Di tahun-tahun awal kelompok tersebut, divisi regional melaksanakan demonstrasi lokal, termasuk protes terhadap masjid yang direncanakan, dan terlibat dalam tindakan seperti meletakkan kepala babi di sekitar situs Muslim.

Menurut Matthew Feldman, seorang spesialis ekstremisme sayap kanan, kelompok tersebut mewakili tahap baru dalam politik sayap kanan Britania, karena tidak seperti Front Nasional atau Partai Nasionalis Britania, mereka tidak mengikuti pemilihan.

“Inilah politik tindakan langsung, disebarkan dan dikoordinasikan melalui media baru – mulai dari Facebook hingga ponsel, dan film digital hingga YouTube,” Profesor Feldman menulis dalam sebuah studi akademis tahun 2011 tentang Liga Pertahanan Inggris.

Pada tahun 2013, Mr. Yaxley-Lennon mengatakan bahwa dia sudah memutuskan hubungan dengan liga tersebut. Dan setelah perselisihan kepemimpinan dan pembagian internal, kelompok tersebut tidak lagi secara resmi ada. Namun ahli mengatakan bahwa banyak pendukungnya tetap aktif melalui kelompok-kelompok nasionalis lain dengan tujuan dan taktik serupa.

Pada akhir 2010-an, Mr. Yaxley-Lennon naik daun di lingkaran internasional yang berbagi sikap anti-Muslim, termasuk di Eropa dan Amerika Serikat. Dalam seminggu terakhir, dia telah menggunakan media sosial, termasuk profil X yang sebelumnya dilarang yang diaktifkan kembali di bawah Elon Musk, untuk mempromosikan kebohongan tentang identitas penyerang Southport.

Saat ini, para ahli mengatakan Liga Pertahanan Inggris telah berevolusi menjadi ide yang tersebar secara online.
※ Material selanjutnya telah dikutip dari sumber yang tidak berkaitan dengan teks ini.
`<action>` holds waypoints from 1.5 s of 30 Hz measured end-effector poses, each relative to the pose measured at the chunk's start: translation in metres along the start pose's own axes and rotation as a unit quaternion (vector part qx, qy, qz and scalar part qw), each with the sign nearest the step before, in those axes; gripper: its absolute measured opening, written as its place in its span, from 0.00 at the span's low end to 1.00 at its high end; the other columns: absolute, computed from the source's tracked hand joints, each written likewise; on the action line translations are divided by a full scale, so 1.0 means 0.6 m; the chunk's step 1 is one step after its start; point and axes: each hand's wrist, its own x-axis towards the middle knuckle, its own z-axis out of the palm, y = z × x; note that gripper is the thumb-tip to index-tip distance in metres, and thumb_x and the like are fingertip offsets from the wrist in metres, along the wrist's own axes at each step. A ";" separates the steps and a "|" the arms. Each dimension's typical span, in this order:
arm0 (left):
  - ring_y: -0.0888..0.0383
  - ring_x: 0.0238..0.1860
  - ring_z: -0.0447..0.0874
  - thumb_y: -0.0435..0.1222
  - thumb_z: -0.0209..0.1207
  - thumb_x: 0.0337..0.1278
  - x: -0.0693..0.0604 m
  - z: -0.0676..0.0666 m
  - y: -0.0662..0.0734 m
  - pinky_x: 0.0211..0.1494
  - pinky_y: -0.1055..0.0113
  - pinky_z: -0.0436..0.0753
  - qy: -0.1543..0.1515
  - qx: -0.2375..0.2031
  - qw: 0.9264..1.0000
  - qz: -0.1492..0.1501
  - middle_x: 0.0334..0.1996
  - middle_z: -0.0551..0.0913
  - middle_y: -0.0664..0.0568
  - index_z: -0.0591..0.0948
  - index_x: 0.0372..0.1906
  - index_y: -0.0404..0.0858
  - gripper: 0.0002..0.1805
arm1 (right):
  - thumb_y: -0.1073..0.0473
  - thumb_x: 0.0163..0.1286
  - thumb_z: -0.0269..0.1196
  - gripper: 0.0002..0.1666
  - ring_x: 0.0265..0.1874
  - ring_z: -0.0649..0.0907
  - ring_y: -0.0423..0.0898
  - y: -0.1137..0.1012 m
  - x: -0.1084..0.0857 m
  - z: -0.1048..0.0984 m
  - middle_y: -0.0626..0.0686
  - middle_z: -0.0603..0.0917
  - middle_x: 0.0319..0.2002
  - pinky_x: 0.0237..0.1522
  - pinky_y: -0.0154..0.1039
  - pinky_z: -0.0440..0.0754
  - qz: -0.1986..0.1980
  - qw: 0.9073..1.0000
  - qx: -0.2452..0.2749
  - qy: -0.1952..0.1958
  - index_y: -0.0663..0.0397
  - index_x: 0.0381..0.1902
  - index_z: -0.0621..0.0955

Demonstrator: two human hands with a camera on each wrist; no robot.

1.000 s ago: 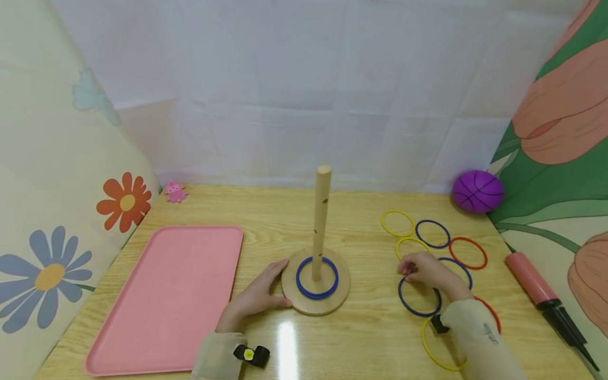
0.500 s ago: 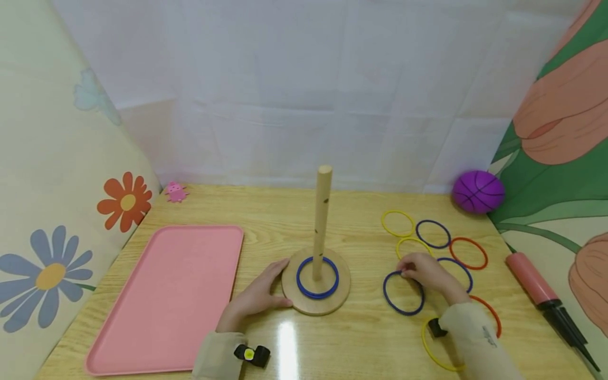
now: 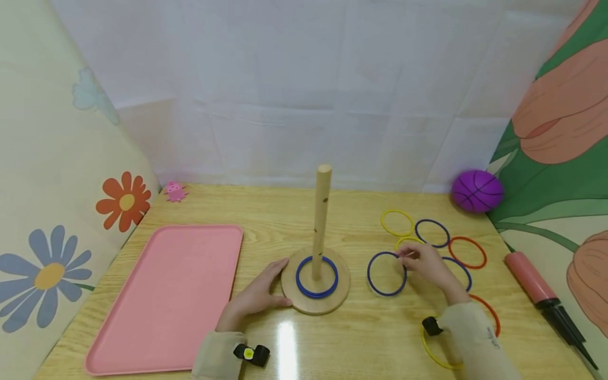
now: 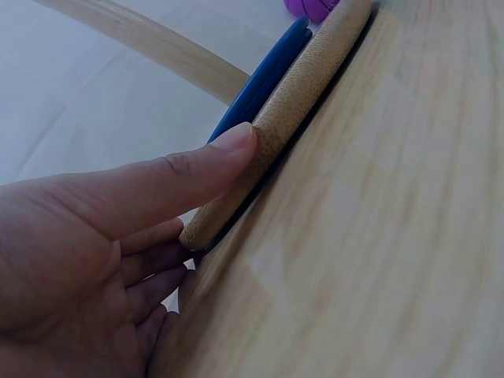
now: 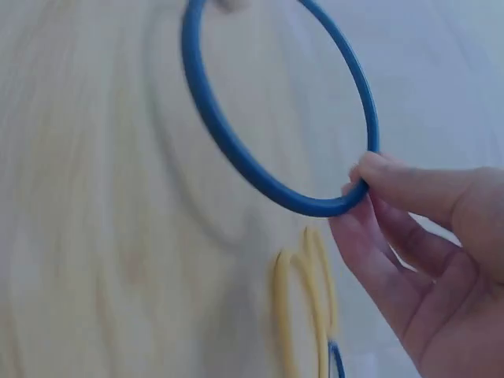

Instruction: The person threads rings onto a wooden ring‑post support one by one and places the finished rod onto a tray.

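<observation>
In the head view a wooden post (image 3: 321,211) stands upright on a round wooden base (image 3: 342,287). Blue rings (image 3: 317,296) lie stacked around the post's foot. My left hand (image 3: 256,295) grips the left rim of the base; the left wrist view shows the thumb (image 4: 213,153) on its edge and the other fingers beside and below it. Thumb and fingertips of my right hand (image 3: 429,269) pinch another blue ring (image 5: 311,207) by its edge. That ring is raised off the table, tilted, to the right of the base and apart from it.
Yellow rings (image 3: 424,345), red rings (image 3: 497,323) and blue rings (image 3: 469,278) lie on the table at right, some partly behind my right hand and sleeve. A pink tray (image 3: 166,295) lies at left. A purple ball (image 3: 477,191), pump (image 3: 532,279) and pink toy (image 3: 176,191) sit near the edges.
My right hand has lifted the blue ring off the table and moved it left and slightly away from me. The left hand stays on the base.
</observation>
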 end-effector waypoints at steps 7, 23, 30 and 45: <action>0.36 0.75 0.51 0.41 0.73 0.45 0.000 0.000 -0.001 0.77 0.41 0.53 0.000 0.005 1.000 -0.002 0.74 0.56 0.34 0.56 0.75 0.32 0.54 | 0.65 0.68 0.62 0.17 0.35 0.82 0.34 -0.050 0.003 -0.006 0.61 0.85 0.41 0.41 0.34 0.88 0.065 0.990 0.124 0.033 0.73 0.51 0.78; 0.36 0.75 0.51 0.41 0.73 0.45 0.001 0.001 -0.001 0.77 0.41 0.53 -0.001 0.007 1.000 -0.005 0.74 0.56 0.34 0.55 0.75 0.32 0.54 | 0.66 0.68 0.61 0.13 0.34 0.84 0.34 -0.180 -0.011 -0.029 0.39 0.85 0.32 0.38 0.29 0.86 0.041 0.906 0.413 0.080 0.40 0.33 0.85; 0.36 0.75 0.51 0.42 0.73 0.45 0.000 0.001 -0.001 0.77 0.41 0.53 0.001 0.011 1.000 -0.005 0.74 0.56 0.35 0.56 0.75 0.32 0.54 | 0.71 0.70 0.55 0.18 0.33 0.85 0.36 -0.247 -0.020 -0.039 0.43 0.86 0.32 0.39 0.30 0.85 -0.015 0.845 0.532 0.052 0.45 0.33 0.86; 0.37 0.75 0.51 0.42 0.73 0.45 0.000 0.002 0.000 0.77 0.41 0.53 0.000 0.009 1.000 -0.003 0.74 0.56 0.35 0.56 0.75 0.32 0.54 | 0.76 0.69 0.51 0.24 0.30 0.85 0.36 -0.343 0.003 -0.013 0.44 0.87 0.29 0.34 0.27 0.85 -0.039 0.814 0.576 0.066 0.46 0.30 0.87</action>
Sikap Islamofobia dan xenofobia mereka telah menjadi “ide yang ideal diadopsi oleh orang-orang yang meradikalisasi diri sendiri,” kata Sunder Katwala, direktur British Future, sebuah lembaga nirlaba yang meneliti sikap publik tentang imigrasi dan identitas.

Mengapa kekacauan begitu sulit untuk diredam?

Banyak kelompok sayap kanan di Britania dengan sengaja menjauh dari hirarki formal dan struktur kepemimpinan, kata para pakar.

Joe Mulhall, direktur riset Hope Not Hate, menyebut gerakan tersebut “post-organisasi” dalam analisis 2018. Media sosial dan teknologi lainnya, tulisnya, menawarkan “cara baru bagi mereka untuk terlibat dalam aktivisme di luar batasan struktur tradisional organisasi.”

Rally jalanan kekerasan, bagian inti dari kenaikan Liga Pertahanan Inggris, seringkali berfungsi sebagai alat rekrutmen bagi kelompok ekstremis, menurut Paul Jackson, seorang profesor Universitas Northampton yang mengkhususkan diri dalam sejarah radikalisme dan ekstremisme.

“Gerakan sosial berkembang berkat demonstrasi semacam ini,” tulisnya dalam sebuah makalah tahun 2011. “Mereka adalah ‘pertunjukan’ yang dapat memperkuat rasa ketidakadilan yang dirasakan dan diabaikan oleh suara mayoritas kepada pengikut.”

Polisi juga mungkin kesulitan merespons kerumunan yang bisa diciptakan dalam hitungan jam melalui aplikasi pesan pribadi. Menurut Profesor Feldman, “polisi masih seringkali berpikir dengan cara abad ke-20 – bahwa sesuatu seperti ini mungkin memerlukan beberapa hari untuk disiapkan; bahwa mereka mungkin meminta izin untuk sebuah perjalanan.”

Kerusuhan di Southport, katanya, “sangat hampir menjadi demo kilat.”